Mais que se passe-t-il réellement aux Etats-Unis ?
J’ai déjà évoqué le risque de l’éclatement d’une bulle spéculative dans un article précédent, expliquant les nombreuses raisons qui
rendaient le rythme de production actuel insoutenable. Ce terme de "bulle" a d'ailleurs été utilisé récemment par le patron de Gazprom, première compagnie gazière Russe.
Pour rappel, la production de gaz de schiste a entamé sa progression vertigineuse aux USA à partir de 2007. En juillet 2008, au moment du choc pétrolier, le prix du gaz américain a atteint un pic à 12,6$/Gj (dollar/Gigajoules) puis s’est effondré pour ne quasiment jamais repasser au dessus des 5$/Gj, descendant même jusqu’à 2,4$/Gj en 2012. Malgré cette baisse considérable, la production a continué d’augmenter grâce aux immenses investissements provoqués par un « chant des sirènes », parfaitement relayé par des médias totalement incapable de faire preuve de discernement.
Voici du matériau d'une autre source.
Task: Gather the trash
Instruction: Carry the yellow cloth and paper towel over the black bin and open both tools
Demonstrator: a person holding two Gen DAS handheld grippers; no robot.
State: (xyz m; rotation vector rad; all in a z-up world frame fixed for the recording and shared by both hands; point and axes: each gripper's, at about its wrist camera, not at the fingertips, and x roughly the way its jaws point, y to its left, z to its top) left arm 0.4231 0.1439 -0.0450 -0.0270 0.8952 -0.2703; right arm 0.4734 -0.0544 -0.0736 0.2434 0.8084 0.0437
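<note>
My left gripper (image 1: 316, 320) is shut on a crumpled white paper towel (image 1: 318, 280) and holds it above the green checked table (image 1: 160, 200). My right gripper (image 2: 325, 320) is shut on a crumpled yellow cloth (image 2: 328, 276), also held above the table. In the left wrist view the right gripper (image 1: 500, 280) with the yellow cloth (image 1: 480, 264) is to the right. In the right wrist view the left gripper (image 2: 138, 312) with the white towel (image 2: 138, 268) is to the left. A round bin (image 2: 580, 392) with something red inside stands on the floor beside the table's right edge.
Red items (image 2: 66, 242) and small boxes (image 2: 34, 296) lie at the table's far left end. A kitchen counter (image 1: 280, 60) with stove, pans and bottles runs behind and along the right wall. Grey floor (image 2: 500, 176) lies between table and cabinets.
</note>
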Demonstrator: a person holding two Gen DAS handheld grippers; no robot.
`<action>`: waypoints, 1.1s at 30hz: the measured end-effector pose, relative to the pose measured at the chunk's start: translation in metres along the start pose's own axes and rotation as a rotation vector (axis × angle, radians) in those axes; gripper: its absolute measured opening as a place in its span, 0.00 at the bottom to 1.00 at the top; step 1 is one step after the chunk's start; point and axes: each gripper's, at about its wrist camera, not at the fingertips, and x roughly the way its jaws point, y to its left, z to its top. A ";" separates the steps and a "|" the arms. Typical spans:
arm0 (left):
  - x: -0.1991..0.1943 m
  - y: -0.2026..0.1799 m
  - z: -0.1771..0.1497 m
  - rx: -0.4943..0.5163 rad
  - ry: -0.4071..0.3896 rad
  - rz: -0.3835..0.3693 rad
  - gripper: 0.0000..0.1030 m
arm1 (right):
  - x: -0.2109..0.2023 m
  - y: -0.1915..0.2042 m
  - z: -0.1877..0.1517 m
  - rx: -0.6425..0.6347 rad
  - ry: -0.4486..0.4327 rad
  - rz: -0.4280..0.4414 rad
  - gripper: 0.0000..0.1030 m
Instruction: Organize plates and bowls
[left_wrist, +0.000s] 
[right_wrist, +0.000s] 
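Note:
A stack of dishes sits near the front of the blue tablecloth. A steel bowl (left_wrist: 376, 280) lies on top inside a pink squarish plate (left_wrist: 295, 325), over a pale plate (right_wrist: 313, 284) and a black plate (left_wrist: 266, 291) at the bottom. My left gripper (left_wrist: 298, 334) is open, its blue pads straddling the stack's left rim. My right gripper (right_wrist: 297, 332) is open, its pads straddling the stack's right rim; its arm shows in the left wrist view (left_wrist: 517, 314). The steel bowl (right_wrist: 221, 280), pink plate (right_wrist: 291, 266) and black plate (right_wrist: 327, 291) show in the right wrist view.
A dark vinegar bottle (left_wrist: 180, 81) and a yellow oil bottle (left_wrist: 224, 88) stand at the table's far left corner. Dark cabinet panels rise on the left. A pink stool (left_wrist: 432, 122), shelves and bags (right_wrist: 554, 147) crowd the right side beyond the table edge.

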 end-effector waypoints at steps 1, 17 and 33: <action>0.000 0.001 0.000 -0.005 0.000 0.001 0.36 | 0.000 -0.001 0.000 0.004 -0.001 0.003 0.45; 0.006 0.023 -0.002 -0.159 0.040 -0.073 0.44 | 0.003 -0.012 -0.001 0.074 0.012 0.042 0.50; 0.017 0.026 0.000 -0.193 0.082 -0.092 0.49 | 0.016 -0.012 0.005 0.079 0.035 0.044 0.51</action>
« Les Etats-Unis vont vers l’autonomie énergétique. Il y a plus d’un siècle de production de gaz naturel. Nous serons noyés sous le pétrole et le gaz. C’est une véritable révolution qui va bouleverser les jeux de pouvoir de l’énergie etc. etc. »
© Nataliya Yakovleva
Nous assistons alors à un véritable emballement de la machine. En effet, la production d’un puits est très faible et diminue rapidement (le taux de récupération est compris entre 2% et 15%). Il faut donc forer toujours davantage pour produire durablement, ce qui implique de signer des baux avec de nombreux propriétaires terriens pour disposer d’un maximum de réserves accessibles. Cette augmentation des réserves pour les compagnies permet d’augmenter leur valeur en bourse et d’appeler les investissements. Mais lorsqu’un bail est signé, la production doit être lancée, faute de quoi le bail est rompu. Cette course incessante provoque une hausse exponentielle de la production et un engorgement du marché qui, pas plus que les infrastructures, n’est en mesure d’assumer un tel "boom".
C’est notamment cet engorgement qui a provoqué la baisse des prix, non sans conséquence. Comme l’explique J.Henry Fair dans le Huffigton Post, la première conséquence alarmante est l’effondrement des investissements dans les énergies renouvelables (-54% en 2012). La seconde est un engouement sans précédent pour cette ressource brusquement abondante, provoquant des modifications structurelles considérables.
- Baisse de 23% en 5 ans des importations de gaz en provenance du Canada. Celui-ci est utilisé par ailleurs pour l’exploitation très énergivore des sables bitumineux.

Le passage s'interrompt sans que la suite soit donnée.